The question was addressed to Lvov who hadn’t broken the fixed stare he’d directed at the chief of staff. Accusingly, Lvov said, “There was too much interference in the security arrangements.”

“By whom?” insisted Okulov, who was still trying to adjust and equate in his mind the full personal possibilities so abruptly thrust upon him by the attempted assassination. He’d already recognized his previous KGB career could be an embarrassment in view of Bendall’s family history.

“The Americans,” said Trishin, quickly. “The Americans made demands and after consultation we complied.”

“Consultations with whom.”

“Lev Maksimovich,” said the plump man, quickly.

Who was too ill-might not even recover-to confirm or deny it, Natalia accepted, realizing she was witnessing a hurriedly conceived survival defense.

“Our own president agreed?” persisted Okulov. It was vital he didn’t make a single mistake.

“With everything,” insisted Trishin.

“Was there no professional argument?” asked the premier-cum-president. He was going to have to work with these men; decide who he could trust and of whom he had to be careful.

“A considerable amount,” said Lvov. Some of the tension had gone out of the man.

“There is documentary proof?” demanded Okulov.

“Yes,” said Lvov.

“Also that the pressure came from Washington?”

“Yes,” said Trishin.

Okulov settled back in his chair, visibly relaxing, looking between Natalia and the FSB counter-intelligence director. “So! What do we know about the gunman?”
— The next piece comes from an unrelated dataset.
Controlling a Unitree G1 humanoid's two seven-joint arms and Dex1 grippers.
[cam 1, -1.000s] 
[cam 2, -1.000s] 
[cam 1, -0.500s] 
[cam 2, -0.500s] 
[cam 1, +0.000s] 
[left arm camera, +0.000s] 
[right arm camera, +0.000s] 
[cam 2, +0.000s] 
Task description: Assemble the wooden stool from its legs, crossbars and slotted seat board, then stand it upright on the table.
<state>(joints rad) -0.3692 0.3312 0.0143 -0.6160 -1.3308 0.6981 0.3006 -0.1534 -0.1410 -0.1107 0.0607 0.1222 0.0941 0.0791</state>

Okulov’s KGB background was public knowledge-a target sometimes for attack-but in passing Natalia wondered if the man knew she had also once been a serving officer. In so short a time it was unlikely but it was the sort of preparation automatic for a trained intelligence operative. Ahead of Spassky, she said, “We’re all aware of the reorganization and department divisions of the Komitet Gosudarstvenno Bezopastosti after the events of 1991. That included archives but it would appear that division was incomplete. I have …” she hesitated, bringing duplicated files from her briefcase and distributing them around the conference table of Okulov’s office“ … all that was available from the Interior Ministry files on the defector, Peter Bendall. There is only a two-paragraph reference to the son, at the time he was brought here by his mother. Bendall senior was paid a pension and was responsible to the former KGB until his death. You will see that the records are marked ‘Some Retained.’ Unfortunately I have not had the opportunity to discuss with General Spassky whatever files still presumably held by the Federal Security Service might contain … I hope he can help us with that now …?” She had no alternative, Natalia assured herself. Spassky was one of the old school-proud of his continued membership of the Communist party-and would have tried to bulldoze her into the ground if she hadn’t put the tank trap in his way first. Which she might not have done-not been alerted to do-if Spassky hadn’t studiously avoided her four attempts to reach him before this meeting. The normally vodka-blotched face was redder than normal from what she inferred to be his fury at being anticipated and she decided the tank trap metaphor was appropriate. The iron-grayhaired bear of a man could very easily have physically crushed her and probably would have liked to have done at that precise moment.